An economical biomanufacturing paradigm for human mesenchymal stem/stromal cells (hMSCs) is in critical need, as indicated by over 800 clinical trials investigating the use of hMSCs for regenerative medicine. To meet the demand for clinical manufacturing, a scalable process and production technology platform that can generate billions to trillions of cells per manufacturing lot is needed. Suspension bioreactors show great promise in reaching commercially-viable working volumes, however, scalability of cell production remains an issue. Overcoming this challenge is necessary to drive widespread adoption of this culture system for hMSCs.
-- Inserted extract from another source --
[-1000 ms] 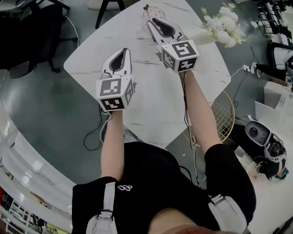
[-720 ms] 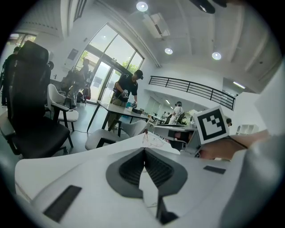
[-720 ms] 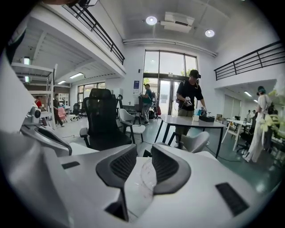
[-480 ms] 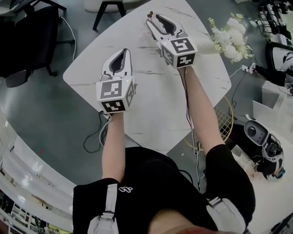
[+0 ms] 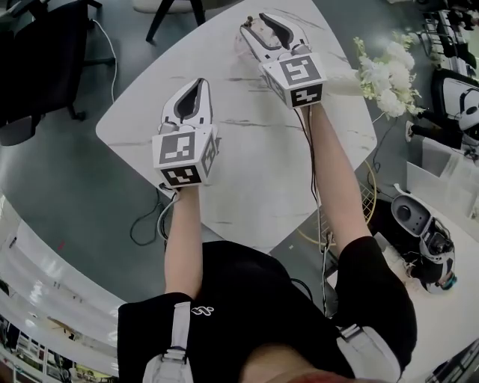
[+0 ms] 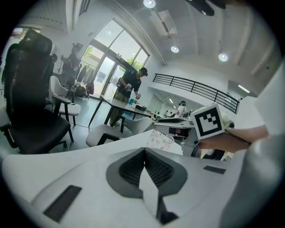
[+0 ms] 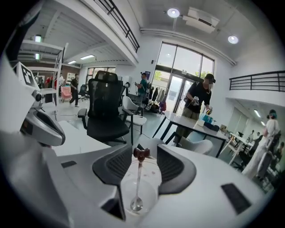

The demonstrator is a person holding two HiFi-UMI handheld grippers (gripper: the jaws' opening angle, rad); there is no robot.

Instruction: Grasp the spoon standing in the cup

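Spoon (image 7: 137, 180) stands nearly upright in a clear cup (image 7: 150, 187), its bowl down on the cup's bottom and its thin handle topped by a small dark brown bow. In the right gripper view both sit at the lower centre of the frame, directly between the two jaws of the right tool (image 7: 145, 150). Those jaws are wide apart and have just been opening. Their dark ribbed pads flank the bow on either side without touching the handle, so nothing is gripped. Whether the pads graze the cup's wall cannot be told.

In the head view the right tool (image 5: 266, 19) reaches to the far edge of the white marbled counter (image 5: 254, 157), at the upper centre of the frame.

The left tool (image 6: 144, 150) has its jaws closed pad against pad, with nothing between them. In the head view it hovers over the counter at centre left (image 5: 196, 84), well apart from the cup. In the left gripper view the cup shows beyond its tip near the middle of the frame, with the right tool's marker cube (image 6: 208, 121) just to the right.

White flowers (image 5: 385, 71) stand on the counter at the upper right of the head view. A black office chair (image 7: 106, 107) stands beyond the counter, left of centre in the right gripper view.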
We have taken the Quality by Design (QbD) approach to develop a scalable xeno-free (XF) hMSC bioreactor process that maintains the final cell population doubling level (PDL) within the recommended range of 16-20 to ensure product quality. Our strategic XF bioprocess was designed using high volume XF cell banks, an optimized XF fed-batch media system, and XF microcarriers, all combined in a scalable bioreactor system to meet our design criteria and streamlined production at different culture scales. In this study, we demonstrated the scalability of a XF hBM-MSC microcarrier suspension culture in a low shear, single-use, vertical-wheel suspension bioreactor (PBS Biotech) at small scale (0.1 L), development scale (3 L), and pilot scale (15 L). Cell yields of >0.5M cells/mL were achieved in all bioreactor scales within 5 days of culture with no media exchange. Comparable nutrient and waste metabolite levels, pH, and cell growth curves (Fig. 1) were observed at each scale. In addition, cells harvested from all bioreactor scales maintain the hMSC critical quality attributes of osteogenic, adipogenic, and chondrogenic differentiation potential, as well as functional attributes of angiogenic cytokine (FGF, HGF, IL-8, TIMP-1, TIMP-2, and VEGF) secretion and inducible immunomodulatory potential (as measured by functional IDO activity), which are comparable to 2D control of similar PDL. Our development data supports the expansion of XF hMSCs in a scalable bioreactor culture platform, providing significant time and cost savings as a standardized system for translational researchers and product developers in the regenerative medicine, tissue engineering, and cell therapy fields.